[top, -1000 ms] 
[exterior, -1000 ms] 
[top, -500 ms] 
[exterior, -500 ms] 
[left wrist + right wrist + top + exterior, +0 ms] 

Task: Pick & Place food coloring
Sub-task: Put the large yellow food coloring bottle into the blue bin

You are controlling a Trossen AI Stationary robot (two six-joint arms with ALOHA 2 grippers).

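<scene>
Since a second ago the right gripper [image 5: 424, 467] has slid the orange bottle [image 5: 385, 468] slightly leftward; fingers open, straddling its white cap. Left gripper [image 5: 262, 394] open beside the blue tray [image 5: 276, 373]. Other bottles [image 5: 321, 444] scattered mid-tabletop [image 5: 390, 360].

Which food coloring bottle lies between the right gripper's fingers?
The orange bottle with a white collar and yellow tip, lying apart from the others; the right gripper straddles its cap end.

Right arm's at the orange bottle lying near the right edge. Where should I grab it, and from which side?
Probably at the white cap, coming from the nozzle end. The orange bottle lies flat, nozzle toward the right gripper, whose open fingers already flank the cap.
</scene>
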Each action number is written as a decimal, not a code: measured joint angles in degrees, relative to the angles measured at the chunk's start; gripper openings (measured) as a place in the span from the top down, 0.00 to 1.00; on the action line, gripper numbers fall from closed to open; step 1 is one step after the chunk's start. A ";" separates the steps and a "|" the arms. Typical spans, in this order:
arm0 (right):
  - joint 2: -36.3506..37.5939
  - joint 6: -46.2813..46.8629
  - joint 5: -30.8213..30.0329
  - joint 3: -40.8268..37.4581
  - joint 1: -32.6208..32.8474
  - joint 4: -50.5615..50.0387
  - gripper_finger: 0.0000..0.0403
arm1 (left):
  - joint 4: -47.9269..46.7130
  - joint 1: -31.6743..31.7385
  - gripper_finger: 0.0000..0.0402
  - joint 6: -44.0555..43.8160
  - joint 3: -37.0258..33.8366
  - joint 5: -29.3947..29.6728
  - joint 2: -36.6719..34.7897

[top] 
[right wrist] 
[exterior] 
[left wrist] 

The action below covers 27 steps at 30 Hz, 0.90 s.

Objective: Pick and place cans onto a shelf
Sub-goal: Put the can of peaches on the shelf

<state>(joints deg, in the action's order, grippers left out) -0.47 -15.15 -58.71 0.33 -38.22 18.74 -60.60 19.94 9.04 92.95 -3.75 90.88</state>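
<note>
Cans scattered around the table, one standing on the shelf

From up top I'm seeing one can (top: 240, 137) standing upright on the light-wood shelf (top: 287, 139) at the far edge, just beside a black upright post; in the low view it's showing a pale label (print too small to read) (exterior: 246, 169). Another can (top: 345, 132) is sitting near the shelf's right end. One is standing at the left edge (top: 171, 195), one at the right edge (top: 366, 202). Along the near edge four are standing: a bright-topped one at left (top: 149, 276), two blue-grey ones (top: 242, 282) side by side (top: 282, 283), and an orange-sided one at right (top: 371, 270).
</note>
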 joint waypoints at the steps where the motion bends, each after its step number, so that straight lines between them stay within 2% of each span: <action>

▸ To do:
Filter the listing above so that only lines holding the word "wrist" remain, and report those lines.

▸ Task answer:
[left wrist + right wrist + top + exterior, +0 ms] 
[right wrist] 
[left wrist] 

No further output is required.